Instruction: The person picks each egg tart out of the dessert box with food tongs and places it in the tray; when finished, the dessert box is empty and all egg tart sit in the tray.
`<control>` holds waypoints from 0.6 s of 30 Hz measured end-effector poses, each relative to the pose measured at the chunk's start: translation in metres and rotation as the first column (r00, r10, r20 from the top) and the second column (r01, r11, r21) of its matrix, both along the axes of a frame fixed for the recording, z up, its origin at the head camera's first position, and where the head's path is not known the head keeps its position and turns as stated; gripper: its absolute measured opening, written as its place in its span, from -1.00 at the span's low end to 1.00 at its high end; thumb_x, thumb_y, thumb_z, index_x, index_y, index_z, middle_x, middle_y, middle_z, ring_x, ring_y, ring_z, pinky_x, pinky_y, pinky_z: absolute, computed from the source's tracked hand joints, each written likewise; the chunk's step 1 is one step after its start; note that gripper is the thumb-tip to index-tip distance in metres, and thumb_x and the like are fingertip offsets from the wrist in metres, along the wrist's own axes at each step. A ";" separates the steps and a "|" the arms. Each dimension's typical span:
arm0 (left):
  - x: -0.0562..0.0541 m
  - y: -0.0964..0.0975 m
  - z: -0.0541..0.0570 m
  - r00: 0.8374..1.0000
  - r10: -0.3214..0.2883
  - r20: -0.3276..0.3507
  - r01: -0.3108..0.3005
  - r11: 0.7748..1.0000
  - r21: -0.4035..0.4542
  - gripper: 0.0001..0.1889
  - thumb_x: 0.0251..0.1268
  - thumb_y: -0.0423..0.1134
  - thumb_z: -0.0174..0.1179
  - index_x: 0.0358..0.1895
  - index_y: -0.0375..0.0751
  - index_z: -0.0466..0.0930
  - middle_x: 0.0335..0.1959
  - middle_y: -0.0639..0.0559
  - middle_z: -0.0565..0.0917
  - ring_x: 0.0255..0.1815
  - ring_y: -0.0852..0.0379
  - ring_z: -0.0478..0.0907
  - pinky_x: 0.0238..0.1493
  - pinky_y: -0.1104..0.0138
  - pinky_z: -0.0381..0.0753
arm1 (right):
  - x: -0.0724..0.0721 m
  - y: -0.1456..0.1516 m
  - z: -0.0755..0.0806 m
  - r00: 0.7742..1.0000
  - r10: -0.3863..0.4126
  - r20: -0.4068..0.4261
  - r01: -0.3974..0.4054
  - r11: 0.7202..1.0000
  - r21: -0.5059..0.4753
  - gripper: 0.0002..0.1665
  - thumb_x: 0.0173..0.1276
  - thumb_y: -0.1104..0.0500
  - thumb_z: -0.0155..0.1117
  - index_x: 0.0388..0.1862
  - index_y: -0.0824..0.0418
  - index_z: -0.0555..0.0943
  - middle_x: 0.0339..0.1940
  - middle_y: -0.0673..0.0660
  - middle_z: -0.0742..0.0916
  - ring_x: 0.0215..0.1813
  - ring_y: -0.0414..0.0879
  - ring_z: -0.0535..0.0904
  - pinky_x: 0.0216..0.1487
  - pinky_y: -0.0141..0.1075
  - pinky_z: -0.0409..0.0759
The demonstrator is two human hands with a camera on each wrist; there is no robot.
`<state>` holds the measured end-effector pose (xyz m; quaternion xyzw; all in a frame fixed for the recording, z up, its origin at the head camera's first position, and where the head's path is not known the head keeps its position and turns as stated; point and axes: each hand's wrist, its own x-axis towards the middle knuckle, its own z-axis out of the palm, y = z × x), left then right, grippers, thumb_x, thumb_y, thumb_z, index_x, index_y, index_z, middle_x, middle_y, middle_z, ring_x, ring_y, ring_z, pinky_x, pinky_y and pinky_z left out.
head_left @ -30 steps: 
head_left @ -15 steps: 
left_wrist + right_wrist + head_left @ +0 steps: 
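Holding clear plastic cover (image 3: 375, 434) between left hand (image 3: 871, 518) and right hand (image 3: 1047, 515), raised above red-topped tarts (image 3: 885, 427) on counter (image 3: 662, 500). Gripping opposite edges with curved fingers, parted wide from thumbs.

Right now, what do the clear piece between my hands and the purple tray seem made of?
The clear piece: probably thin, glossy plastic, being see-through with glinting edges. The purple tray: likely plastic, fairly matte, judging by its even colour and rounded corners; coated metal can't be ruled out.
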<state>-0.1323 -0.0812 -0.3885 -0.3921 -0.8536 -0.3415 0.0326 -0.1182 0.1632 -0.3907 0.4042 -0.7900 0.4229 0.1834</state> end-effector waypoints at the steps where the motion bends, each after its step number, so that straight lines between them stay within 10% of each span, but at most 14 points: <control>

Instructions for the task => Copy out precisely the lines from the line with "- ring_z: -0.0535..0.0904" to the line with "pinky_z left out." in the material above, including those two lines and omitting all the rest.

Response =>
  - ring_z: -0.0535..0.0904
  - pinky_x: 0.0216..0.1487
  - pinky_y: -0.0141..0.1075
  - pinky_z: -0.0409..0.0759
The demonstrator is two human hands with a camera on each wrist; there is no robot.
`<state>` holds the measured end-effector pose (xyz m; quaternion xyzw; all in a frame fixed for the recording, z up, its origin at the head camera's first position, and where the head's path is not known the head keeps its position and turns as stated; point and axes: each hand's wrist, its own x-axis towards the middle knuckle, its own z-axis out of the palm, y = z × x), left then right, grippers, thumb_x, thumb_y, thumb_z, index_x, index_y, index_z, middle_x, middle_y, middle_z, ring_x, ring_y, ring_z, pinky_x, pinky_y and pinky_z left out.

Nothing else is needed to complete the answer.